Subject to public comment, the DoD is updating this SORN to add the standard DoD routine uses (routine uses A through J) and
to allow for additional disclosures outside DoD related to the purpose of this system of records. The DoD also proposes to
claim exemptions for the system pursuant to subsection (k) of the Privacy Act. Additionally, the following sections of this
SORN are being modified to include retitling the system name. The DoD OIG also restructured and updated the purpose of the
system, categories of individuals, and categories of records in the system, to reflect consolidation with the CIG-06 system
of records.

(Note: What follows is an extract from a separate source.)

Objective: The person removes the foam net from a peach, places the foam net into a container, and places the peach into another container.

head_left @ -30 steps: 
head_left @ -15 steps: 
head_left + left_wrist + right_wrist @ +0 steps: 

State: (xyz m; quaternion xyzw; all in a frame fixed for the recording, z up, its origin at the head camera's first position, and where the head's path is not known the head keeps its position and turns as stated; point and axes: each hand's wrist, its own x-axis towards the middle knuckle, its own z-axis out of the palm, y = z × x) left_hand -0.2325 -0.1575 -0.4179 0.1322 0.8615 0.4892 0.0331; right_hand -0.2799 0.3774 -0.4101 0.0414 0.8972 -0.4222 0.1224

In line with these modifications, changes have been made to the system location; system manager; authority for
maintenance of the system; record source categories; policies and practices for storage, retrieval, and disposal of records;
administrative, technical, and physical safeguards; and records access, contesting record, and notification procedures.

The DoD is issuing a NPRM to exempt this system of records from certain provisions of the Privacy Act, elsewhere in today's
issue of the
Federal Register
. This rulemaking will seek public

  comment on the proposed exemptions under 5 U.S.C. 552a(k)(1) and (k)(2).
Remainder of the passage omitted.